Pamela: It's old and depressing!
Mason: It's reality!
Pamela: This is the '80s! Nobody likes reality any more.
Pamela: And to think I've been telling my friends it's so cool living with an artist. You never once asked to paint me nude!
Faye Riley: Frank! It's the love boat to Cuba! Shuffle board and pineapples filled with rum. Know what they do? They put little paper umbrellas sticking out the top so that when it rains, it don't thin out the liquor.
Faye Riley: What ever happened to General Eisenhower? You hardly read a word about him anymore.
Marissa: Maybe this is all a dream.
Mason: Well, if this is a dream which one of us is having it?

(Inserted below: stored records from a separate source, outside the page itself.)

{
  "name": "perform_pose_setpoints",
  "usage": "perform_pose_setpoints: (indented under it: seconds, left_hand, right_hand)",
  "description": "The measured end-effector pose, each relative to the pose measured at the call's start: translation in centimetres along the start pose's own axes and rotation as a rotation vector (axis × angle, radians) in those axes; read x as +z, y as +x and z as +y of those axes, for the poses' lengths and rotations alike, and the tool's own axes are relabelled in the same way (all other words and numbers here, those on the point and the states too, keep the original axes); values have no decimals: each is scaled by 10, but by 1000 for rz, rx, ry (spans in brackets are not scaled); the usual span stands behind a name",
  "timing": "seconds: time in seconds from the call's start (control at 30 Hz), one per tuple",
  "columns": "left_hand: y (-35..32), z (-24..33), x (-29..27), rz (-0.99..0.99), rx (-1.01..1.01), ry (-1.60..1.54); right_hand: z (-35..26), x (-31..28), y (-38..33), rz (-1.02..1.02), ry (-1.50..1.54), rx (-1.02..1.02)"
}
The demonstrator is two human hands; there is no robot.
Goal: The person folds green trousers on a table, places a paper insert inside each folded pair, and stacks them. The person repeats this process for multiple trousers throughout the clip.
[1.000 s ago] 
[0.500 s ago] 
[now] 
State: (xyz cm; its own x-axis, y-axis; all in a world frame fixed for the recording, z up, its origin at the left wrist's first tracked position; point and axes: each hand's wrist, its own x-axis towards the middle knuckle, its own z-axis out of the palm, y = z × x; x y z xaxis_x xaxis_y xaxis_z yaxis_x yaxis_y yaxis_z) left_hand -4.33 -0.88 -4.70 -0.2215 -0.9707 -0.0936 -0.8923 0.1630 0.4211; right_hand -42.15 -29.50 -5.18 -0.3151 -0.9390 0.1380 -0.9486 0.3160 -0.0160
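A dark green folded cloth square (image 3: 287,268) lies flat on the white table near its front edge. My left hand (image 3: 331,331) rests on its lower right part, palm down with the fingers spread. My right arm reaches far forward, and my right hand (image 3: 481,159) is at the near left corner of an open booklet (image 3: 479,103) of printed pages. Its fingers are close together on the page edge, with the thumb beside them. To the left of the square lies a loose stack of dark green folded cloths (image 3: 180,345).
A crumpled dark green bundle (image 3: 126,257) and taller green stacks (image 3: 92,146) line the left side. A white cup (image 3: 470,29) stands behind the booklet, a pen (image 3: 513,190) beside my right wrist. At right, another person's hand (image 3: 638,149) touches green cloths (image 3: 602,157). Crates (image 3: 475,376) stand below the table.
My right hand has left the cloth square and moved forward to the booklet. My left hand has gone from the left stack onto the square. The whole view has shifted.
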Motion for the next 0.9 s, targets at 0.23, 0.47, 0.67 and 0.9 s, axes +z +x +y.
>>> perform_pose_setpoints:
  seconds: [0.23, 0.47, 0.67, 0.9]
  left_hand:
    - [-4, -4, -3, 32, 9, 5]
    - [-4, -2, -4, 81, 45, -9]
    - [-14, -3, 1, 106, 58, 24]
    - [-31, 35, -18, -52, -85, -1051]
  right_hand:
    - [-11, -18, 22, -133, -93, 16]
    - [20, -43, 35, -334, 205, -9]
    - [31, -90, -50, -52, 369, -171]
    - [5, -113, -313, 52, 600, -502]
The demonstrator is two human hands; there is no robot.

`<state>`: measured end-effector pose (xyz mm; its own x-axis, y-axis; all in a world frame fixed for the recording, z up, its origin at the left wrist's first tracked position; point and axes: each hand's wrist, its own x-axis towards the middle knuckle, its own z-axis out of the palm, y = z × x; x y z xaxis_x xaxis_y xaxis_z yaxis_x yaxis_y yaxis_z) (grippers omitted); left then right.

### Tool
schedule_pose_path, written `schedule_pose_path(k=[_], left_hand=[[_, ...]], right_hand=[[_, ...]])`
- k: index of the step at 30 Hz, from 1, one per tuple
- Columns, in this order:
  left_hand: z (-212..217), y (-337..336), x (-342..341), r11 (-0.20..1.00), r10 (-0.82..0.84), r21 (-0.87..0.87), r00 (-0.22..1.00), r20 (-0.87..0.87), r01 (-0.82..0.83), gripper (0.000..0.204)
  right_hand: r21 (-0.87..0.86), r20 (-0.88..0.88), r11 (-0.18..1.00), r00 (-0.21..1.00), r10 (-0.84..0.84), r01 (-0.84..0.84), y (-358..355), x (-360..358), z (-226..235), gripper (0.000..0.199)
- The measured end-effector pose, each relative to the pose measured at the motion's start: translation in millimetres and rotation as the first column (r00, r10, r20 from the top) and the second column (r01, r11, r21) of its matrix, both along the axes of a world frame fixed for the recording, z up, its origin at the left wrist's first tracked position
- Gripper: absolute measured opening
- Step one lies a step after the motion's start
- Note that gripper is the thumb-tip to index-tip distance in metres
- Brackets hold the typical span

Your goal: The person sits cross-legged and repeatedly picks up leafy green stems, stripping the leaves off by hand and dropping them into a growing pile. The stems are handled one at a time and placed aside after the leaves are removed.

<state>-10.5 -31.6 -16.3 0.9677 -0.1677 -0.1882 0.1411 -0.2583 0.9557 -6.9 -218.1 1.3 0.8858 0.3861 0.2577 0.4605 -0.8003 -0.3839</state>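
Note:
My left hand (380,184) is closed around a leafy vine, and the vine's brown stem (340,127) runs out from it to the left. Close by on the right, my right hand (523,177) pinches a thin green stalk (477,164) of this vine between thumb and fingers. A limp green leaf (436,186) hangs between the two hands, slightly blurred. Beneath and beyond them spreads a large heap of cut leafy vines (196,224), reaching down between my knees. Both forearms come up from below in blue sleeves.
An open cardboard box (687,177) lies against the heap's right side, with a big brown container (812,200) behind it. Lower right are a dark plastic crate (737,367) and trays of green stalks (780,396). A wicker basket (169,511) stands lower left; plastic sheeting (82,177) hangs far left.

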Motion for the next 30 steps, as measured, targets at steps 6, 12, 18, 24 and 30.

Frank Riley: Hey, don't look at me. I stopped dreaming a long time ago.
Mr. Kovacks: Is this what you're talking about? It's full'o junk. It's a storage shed, you idiot.
Carlos: No it's not. It's full of ghosts or spirits or something and they're just trying to make me look bad!
Mr. Kovacks: You don't need ghosts for that.
Frank Riley: Where'd you get a new picture?
Faye Riley: It's not new. It's fixed.
Frank Riley: Fixed like new?
Faye Riley: They did a good job.
Frank Riley: Who did?
Faye Riley: I ain't saying.
Frank Riley: GOD DAMMIT, FAYE!
Mr. Lacey: Why am I paying a demolition crew to sit around eating in a restaurant they're supposed to be knocking down?
Faye Riley: Hey Frank, guess what I did.
Frank Riley: What now?
Faye Riley: I named those little guys. Flotsam and Jetsam, isn't that cute?
Frank Riley: Yeah cute.
Faye Riley: Be nice, Papa.
Frank Riley: I'm always nice.
Harry: [before punching Carlos out the Door] I'll take door Number 1.
Frank Riley: [a construction worker is driving a demolition machine towards the cafe] Hey! You ever hear of private property?
Gus: Just coming for a hamburger, Pop.
Frank Riley: Hah! You got alotta nerve. Get your food somewheres else.
Faye Riley: [to Construction Worker] You wanna sleep over? Why don't you call your mommy and tell her where you'll be.
Gus: Um, no thanks, Mrs. Riley, I can't tonight.
Gus: [to Carlos] Hey Bobby, wanna go out and play?
Faye Riley: Bobby!
Carlos: Hey, Lady, my name's not Bobby!
Faye Riley: Well excuse me! Robert. Um...
Carlos: Shut up!
Carlos: Okay, I saw downstairs. Who's been cleaning up after me?
Carlos: [after having money thrown in his face] You kill my head, man.